Birthmarks rarely point to problems requiring medical treatment. However, doctors do like to monitor some types of marks.
When investigating a birthmark, doctors perform a physical examination of the spots. If the spot raises any suspicion, your doctor may take a series of pictures over time to see how the marks might change in size or shape. Your doctor may also order tests of internal organ function to see if there are any symptoms that may be related to the marks. For more answers, doctors might also employ MRI, ultrasound or biopsy tests.
Vascular birthmarks are often more responsive to treatment than pigmented marks. Doctors generally don't treat macular stains, simply because they lighten with time. Because port-wine stains and obvious hemangiomas often make children self-conscious, doctors treat them to alleviate the child's social distress.
Doctors often use a series of laser treatments to help fade port-wine stains. The treatments often begin during infancy to increase their effectiveness. The success of these treatments varies widely, and some patients see their stains return to dark blotches as years go by.

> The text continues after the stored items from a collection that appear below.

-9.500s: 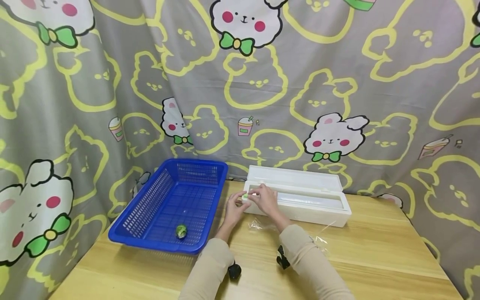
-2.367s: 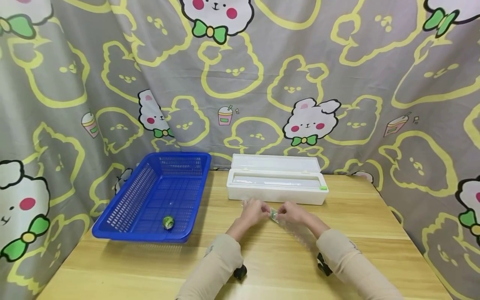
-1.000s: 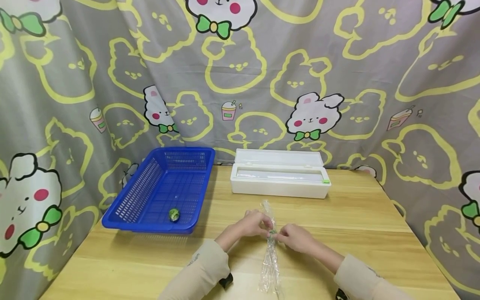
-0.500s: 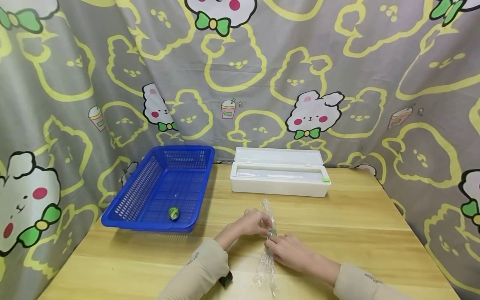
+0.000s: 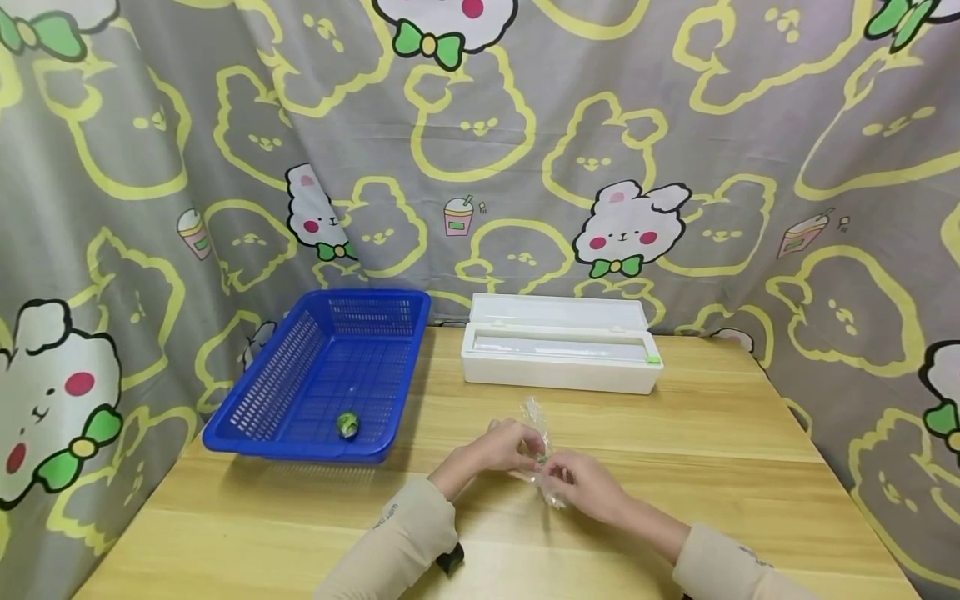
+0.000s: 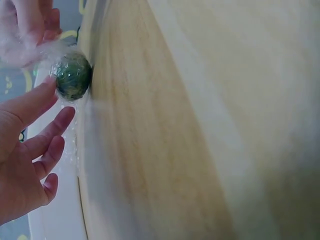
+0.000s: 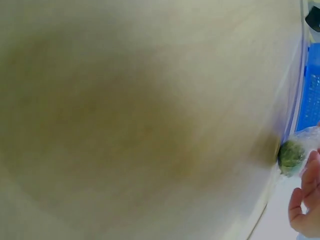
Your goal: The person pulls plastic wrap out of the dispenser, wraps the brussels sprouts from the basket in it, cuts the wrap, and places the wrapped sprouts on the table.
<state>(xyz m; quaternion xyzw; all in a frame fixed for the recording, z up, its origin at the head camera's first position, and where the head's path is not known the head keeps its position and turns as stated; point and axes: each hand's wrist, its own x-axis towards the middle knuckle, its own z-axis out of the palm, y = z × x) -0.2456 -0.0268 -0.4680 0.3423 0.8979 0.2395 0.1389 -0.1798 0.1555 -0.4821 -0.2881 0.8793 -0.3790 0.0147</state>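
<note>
A small round green vegetable that looks like a Brussels sprout (image 6: 73, 76) sits inside clear plastic wrap (image 5: 552, 497), just above the table in the left wrist view. My left hand (image 5: 504, 446) holds it between thumb and fingers, the other fingers loosely bent. My right hand (image 5: 585, 483) pinches the gathered wrap close beside it. In the right wrist view, the wrapped sprout (image 7: 291, 157) shows beyond the fingers of my right hand (image 7: 309, 197), which the frame's edge cuts off. Most of the sprout is hidden by my fingers in the head view.
At the left stands a blue plastic basket (image 5: 300, 451) with another green sprout (image 5: 348, 425) in it. A white plastic-wrap dispenser (image 5: 558, 372), its lid (image 5: 558, 311) up, stands at the back, a green slider (image 5: 652, 359) at its right end. A patterned curtain (image 5: 480, 150) hangs behind the table (image 5: 712, 475).
Earlier, the dispenser's green slider went from its left end to its right. Over the last second, the wrap's long front tail has been gathered up by my right hand; my left hand stays in place.
</note>
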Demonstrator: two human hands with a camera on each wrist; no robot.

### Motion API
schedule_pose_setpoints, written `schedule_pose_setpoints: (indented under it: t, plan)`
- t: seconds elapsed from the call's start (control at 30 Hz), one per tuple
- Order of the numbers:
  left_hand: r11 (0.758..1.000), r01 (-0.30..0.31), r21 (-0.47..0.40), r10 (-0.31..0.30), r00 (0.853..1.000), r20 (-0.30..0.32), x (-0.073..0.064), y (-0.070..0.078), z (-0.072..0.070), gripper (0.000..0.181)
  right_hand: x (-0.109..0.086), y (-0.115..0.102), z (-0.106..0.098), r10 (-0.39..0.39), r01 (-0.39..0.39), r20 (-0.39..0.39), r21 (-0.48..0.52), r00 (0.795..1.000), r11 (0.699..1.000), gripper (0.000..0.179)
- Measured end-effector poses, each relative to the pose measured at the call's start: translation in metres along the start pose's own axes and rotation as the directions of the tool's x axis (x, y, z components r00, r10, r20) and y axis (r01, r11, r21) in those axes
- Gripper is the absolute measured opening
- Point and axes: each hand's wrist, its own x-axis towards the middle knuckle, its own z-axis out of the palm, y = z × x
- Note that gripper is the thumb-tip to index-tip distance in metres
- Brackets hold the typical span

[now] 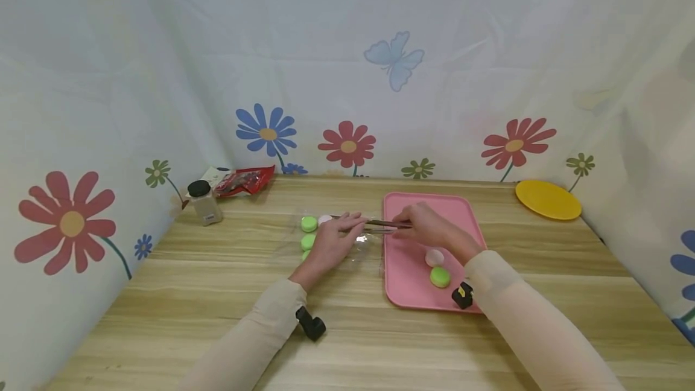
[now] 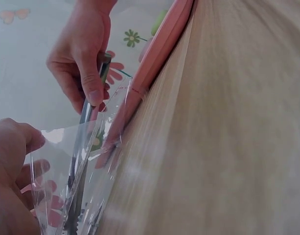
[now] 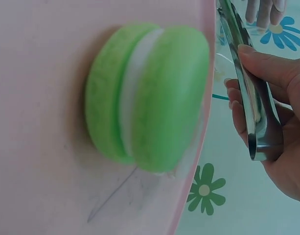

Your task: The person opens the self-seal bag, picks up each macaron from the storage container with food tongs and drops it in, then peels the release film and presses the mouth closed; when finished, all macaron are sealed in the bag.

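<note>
Reaching with metal tongs (image 1: 380, 222) into a clear bag (image 1: 361, 252), left of the pink tray (image 1: 402, 285).
The right hand (image 1: 426, 225), above the tray, grips the tongs; the left hand (image 1: 332, 243), left of the tray, holds the bag's edge between thumb and fingers. Green macarons (image 1: 309, 224) lie at the bag's end farther from the tray. On the tray rest a single green macaron (image 1: 440, 277) and, just beside it, a pale round piece (image 1: 434, 257). Right of the tray lies a yellow plate (image 1: 548, 200); well to its left are a black-lidded jar (image 1: 206, 207) and a red packet (image 1: 247, 181).
</note>
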Motion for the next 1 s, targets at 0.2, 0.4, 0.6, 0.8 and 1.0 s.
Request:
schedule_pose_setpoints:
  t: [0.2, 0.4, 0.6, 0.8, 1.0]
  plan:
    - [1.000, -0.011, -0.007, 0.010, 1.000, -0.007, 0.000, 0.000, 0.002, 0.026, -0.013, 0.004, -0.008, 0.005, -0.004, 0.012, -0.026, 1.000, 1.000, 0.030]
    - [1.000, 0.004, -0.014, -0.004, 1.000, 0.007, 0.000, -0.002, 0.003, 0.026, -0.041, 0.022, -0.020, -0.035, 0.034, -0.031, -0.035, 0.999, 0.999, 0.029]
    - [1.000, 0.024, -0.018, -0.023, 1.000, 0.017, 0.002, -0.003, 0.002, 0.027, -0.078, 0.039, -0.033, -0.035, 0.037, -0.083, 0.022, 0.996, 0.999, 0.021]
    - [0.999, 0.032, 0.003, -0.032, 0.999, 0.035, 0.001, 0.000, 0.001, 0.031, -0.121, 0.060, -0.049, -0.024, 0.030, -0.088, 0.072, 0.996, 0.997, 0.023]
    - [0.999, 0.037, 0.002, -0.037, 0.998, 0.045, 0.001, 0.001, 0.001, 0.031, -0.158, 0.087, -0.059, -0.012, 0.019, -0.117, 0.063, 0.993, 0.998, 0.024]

Hemangiomas tend to shrivel without medical intervention. Large hemangiomas, especially those near the eyes where they block vision, need treatment. Surgery is one option, but a regimen of steroids is often more effective and far less invasive.

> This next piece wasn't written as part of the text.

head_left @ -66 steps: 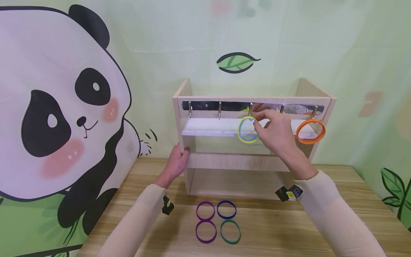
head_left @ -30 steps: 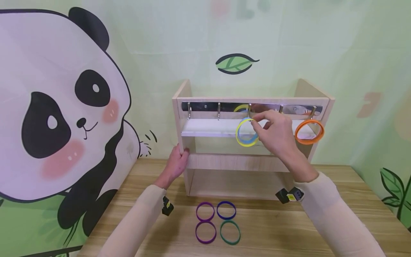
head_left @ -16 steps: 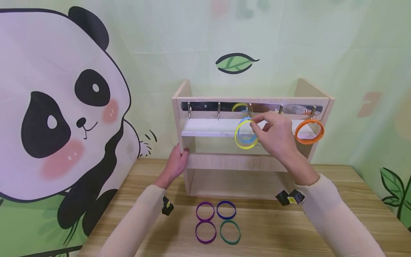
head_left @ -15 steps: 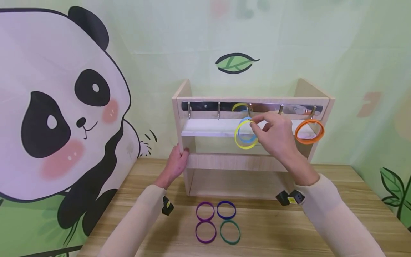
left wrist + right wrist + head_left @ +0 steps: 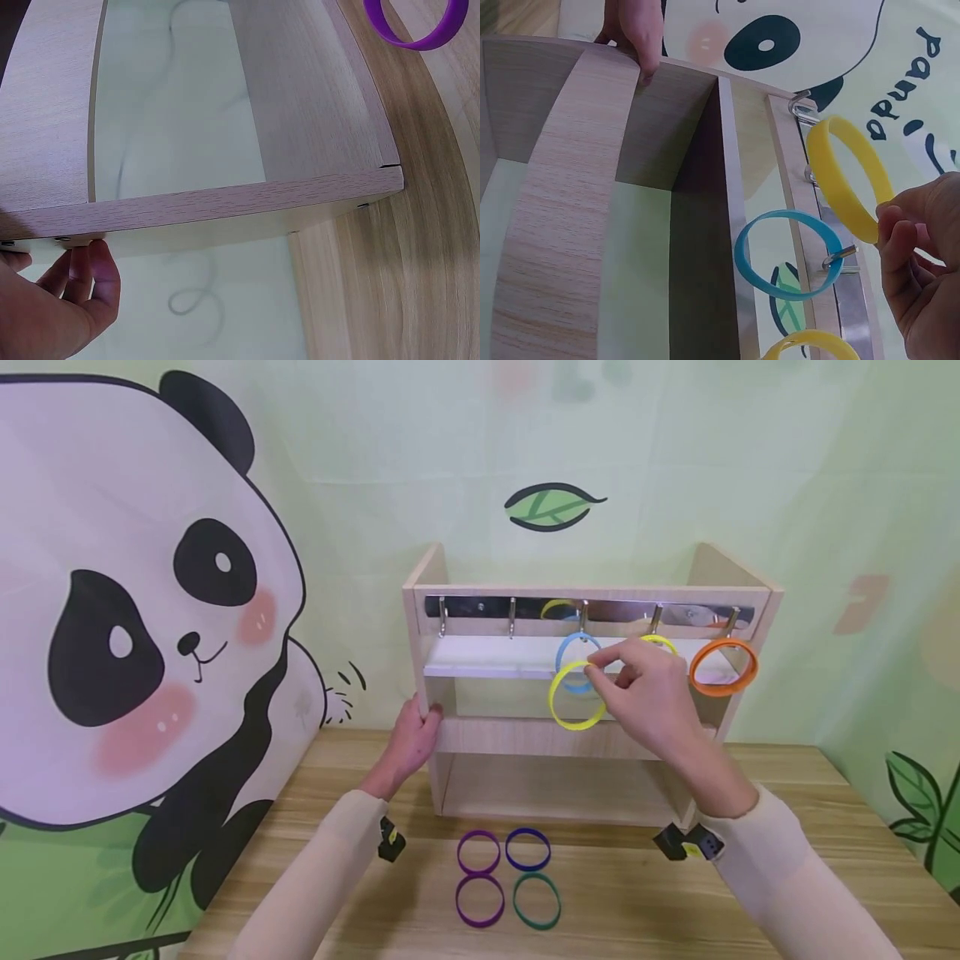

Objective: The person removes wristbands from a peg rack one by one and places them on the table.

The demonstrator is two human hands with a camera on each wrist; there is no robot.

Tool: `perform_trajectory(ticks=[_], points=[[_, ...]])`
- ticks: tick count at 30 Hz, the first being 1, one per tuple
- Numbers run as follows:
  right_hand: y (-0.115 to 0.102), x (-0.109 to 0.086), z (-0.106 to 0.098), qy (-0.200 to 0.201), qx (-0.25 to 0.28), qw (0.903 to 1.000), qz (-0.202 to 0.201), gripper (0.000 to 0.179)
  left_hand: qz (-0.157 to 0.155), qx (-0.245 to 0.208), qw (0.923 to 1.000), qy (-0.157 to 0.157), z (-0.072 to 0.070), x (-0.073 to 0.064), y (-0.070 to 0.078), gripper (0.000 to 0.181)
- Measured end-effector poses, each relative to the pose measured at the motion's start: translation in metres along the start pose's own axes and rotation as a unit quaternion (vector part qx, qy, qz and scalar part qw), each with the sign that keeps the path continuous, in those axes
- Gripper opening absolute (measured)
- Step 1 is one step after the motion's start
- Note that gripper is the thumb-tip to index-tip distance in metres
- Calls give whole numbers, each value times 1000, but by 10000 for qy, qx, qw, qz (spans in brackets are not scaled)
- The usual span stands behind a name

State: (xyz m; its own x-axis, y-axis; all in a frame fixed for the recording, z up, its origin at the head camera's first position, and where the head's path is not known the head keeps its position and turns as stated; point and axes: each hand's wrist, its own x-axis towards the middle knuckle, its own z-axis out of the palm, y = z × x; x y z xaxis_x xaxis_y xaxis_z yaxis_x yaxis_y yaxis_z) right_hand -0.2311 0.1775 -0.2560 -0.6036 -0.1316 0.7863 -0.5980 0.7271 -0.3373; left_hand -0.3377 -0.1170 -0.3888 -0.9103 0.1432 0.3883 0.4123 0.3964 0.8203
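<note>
My right hand [image 5: 648,693] pinches a yellow wristband [image 5: 553,702] between thumb and fingertips, held up in front of the wooden shelf [image 5: 517,737]. Behind it a light blue wristband [image 5: 751,279] hangs on the middle hook [image 5: 584,617] of the metal rail. A second yellow wristband [image 5: 663,641] hangs on the hook to its right, partly hidden by my right hand. On the far right hook hangs an orange wristband [image 5: 701,682]. My left hand [image 5: 414,739] grips the shelf's left side panel, its fingers [image 5: 105,279] against the outer face and the thumb round the front edge.
On the wooden table [image 5: 637,902] before the shelf lie two purple wristbands [image 5: 480,926], a dark blue wristband [image 5: 528,867] and a green wristband [image 5: 537,927]. The two left hooks [image 5: 512,617] hold nothing. A panda-printed backdrop [image 5: 360,527] stands behind.
My right hand has drawn the yellow wristband down and off the light blue one, which stays on the middle hook. The yellow wristband on the fourth hook has come into view. My left hand stays put.
</note>
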Motion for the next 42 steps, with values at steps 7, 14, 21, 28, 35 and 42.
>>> perform_trajectory(ticks=[7, 14, 21, 28, 35, 42], points=[[6, -16, 1, -187, 23, 9995, -238, 7, -53, 45, 10000, 33, 0, 0, 0, 43], [14, -34, 6, -364, -11, 9986, -374, 7, -107, 28, 9999, -5, 0, 0, 0, 44], [24, -50, 13, -501, 9, 9977, -455, 11, -259, 107, 9996, 22, 0, -1, 1, 45], [36, -67, 22, -798, -7, 9957, -472, 11, -75, -25, 10000, -41, -1, 0, 1, 41], [47, -82, 34, -1047, -56, 9933, -485, 12, -120, -2, 9999, -48, -1, 0, 1, 44], [55, -100, 43, -1618, -11, 9868, -12, 10, -50, -55, 10000, -54, -1, 0, 0, 42]])
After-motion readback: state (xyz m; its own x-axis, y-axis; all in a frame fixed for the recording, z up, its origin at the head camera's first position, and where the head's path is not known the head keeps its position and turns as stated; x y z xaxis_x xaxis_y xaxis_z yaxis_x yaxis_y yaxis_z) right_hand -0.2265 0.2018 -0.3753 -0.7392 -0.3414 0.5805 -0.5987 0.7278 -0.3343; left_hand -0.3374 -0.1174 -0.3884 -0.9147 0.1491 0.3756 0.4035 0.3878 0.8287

Doctors usually do not treat pigmented birthmarks. However, large moles may be a precursor to skin cancer, so surgery may reduce a patient's risk of developing melanoma. Even with surgery, though, very large moles may be difficult to remove completely.
As with port-wine stains, laser treatments sometimes work for café-au-lait marks. These also resist lasers and can become highly visible again later in life.
Barring surgery, lasers, and other medical procedures, some people resort to basic means when disguising their birth marks. Sometimes a change in hair style or makeup application helps conceal the mark from curious onlookers and helps a patient feel more at ease in social situations.
Of course, most people would prefer to simply prevent birthmarks from the beginning. There's just one problem -- science currently has no means to prevent these spots from occurring.